Appendix A: Robustness check—Effect of water treaties on trade with different lags

Table 7 below presents the results of the WTs’ effect on trade with different lags. We consider not only the contemporaneous effect of WTs, but also include two lags preceding the year of signing [column (1)] and thirteen lags preceding the year of signing [column (2)]. We can observe that, the coefficient on the 2-year lag is always significant. We also compute and present the cumulative effect of the WT variables (i.e. including all the WTs lags) at the bottom of the table. These cumulative effects are obtained by summing up the coefficients on the WT dummies. Calculations of point estimates, standard errors and significance levels, are based on the ‘delta method’.Footnote 40 The cumulative effect of WTs is negative and statistically significant at 5% in column (1). It is again negative in column (2) and statistically significant at only 10%.

Table 7 WA effect of trade—Results with more lags

Appendix B: The strict exogeneity test

As proposed by Wooldridge (2002), we check the possibility that trade and the WT variables can be co-determined by testing whether there is an anticipation behaviour in trade when a future treaty is going to be set up. The strict exogeneity test consists of verifying the absence of a potential anticipation effect. We thus estimate our specification by using the future level of WTs. Columns (1), (2) and (3) in Table 8 present the results with two, four and six years forward WT variables, respectively (i.e. \(WT_{od,t + 2}\), \(WT_{od,t + 4}\) and \(WT_{od,t + 6}\)).
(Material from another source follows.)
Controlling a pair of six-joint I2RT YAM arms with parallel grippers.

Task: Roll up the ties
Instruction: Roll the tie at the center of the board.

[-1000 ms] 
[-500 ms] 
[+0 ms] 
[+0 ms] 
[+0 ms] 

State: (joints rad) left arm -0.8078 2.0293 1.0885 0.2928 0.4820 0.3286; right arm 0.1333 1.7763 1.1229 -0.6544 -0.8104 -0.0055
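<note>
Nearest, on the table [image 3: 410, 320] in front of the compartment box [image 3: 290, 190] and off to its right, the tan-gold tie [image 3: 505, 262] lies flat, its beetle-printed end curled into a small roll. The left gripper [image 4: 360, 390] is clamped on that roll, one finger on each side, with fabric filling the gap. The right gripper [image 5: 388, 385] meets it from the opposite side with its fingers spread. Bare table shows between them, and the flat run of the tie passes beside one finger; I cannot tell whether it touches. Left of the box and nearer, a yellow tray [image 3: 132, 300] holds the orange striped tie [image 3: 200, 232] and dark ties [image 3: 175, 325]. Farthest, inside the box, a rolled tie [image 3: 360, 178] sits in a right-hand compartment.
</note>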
Table 8 Strict exogeneity test of water treaties

The results in Table 8 below show no significant effect of \(WT_{od,t + 2}\), \(WT_{od,t + 4}\) and \(WT_{od,t + 6}\) on trade. This confirms that there is no anticipation effect of trade with regards to future WTs.

Appendix C: WTs with environmental provisions and trade among dyads sharing river basins

We have replicated here the results regarding the effect of WTs with environmental provisions (presented in Table 2), on a restricted sample of dyads that shared at least a river basin. The new results are presented in Table 9 below. The coefficient on WTs with environmental provisions is negative and statistically significant [see Table 9, column (1)]. Results in Table 2, columns (2) concern the effect WTs without environmental provisions. The related coefficient is not statistically significant.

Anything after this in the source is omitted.